■ WHAT IS REQUIRED
After locating the line that contains "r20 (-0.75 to" in the data below, set down exactly that line and each one after it through the line that contains "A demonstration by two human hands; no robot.", and nothing more.

*** EXERCISE DATA

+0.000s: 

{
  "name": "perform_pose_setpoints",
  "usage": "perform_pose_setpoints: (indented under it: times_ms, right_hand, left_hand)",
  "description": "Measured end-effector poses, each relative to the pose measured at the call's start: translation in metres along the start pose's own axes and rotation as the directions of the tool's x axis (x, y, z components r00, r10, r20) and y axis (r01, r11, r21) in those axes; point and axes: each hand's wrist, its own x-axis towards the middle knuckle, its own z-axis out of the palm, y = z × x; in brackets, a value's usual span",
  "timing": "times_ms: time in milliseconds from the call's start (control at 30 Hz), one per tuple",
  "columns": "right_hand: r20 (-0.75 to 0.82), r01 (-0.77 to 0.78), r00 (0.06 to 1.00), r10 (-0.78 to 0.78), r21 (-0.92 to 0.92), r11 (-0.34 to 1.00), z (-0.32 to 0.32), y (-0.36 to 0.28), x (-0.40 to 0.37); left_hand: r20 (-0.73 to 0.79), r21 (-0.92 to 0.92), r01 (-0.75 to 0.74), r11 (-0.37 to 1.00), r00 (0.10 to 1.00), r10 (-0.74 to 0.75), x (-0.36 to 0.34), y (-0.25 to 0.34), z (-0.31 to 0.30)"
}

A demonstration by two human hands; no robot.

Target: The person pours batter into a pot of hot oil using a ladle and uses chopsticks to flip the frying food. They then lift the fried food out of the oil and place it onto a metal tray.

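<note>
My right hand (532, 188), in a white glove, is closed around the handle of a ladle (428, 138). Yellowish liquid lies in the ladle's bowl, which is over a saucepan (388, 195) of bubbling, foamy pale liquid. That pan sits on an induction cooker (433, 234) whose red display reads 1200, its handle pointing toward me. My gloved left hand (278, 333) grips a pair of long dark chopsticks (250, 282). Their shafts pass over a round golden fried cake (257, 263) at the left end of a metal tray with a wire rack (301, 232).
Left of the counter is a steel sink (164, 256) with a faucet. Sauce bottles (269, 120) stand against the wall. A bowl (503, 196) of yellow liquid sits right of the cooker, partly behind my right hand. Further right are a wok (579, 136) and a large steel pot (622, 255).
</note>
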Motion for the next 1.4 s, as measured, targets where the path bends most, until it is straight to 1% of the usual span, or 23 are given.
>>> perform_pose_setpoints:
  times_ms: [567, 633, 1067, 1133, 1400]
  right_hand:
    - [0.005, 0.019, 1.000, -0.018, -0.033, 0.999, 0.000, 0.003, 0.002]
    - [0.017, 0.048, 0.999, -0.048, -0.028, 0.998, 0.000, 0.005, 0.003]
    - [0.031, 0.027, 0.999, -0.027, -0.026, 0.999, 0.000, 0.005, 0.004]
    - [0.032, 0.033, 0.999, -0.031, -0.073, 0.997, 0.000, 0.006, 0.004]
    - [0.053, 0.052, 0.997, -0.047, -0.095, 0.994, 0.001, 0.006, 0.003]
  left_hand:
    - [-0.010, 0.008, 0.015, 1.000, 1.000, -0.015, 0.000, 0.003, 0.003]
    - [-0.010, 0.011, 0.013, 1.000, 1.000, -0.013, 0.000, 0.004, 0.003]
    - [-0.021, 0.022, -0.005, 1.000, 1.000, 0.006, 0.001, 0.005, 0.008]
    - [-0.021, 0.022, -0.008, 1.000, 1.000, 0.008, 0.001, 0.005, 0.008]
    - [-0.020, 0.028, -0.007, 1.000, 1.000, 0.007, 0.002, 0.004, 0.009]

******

■ EXERCISE SOLUTION
  "columns": "right_hand: r20 (-0.75 to 0.82), r01 (-0.77 to 0.78), r00 (0.06 to 1.00), r10 (-0.78 to 0.78), r21 (-0.92 to 0.92), r11 (-0.34 to 1.00), z (-0.32 to 0.32), y (-0.36 to 0.28), x (-0.40 to 0.37); left_hand: r20 (-0.73 to 0.79), r21 (-0.92 to 0.92), r01 (-0.75 to 0.74), r11 (-0.37 to 1.00), r00 (0.10 to 1.00), r10 (-0.74 to 0.75), x (-0.36 to 0.34), y (-0.25 to 0.34), z (-0.31 to 0.30)"
}

A demonstration by two human hands; no robot.

The exercise contains no remaining tasks.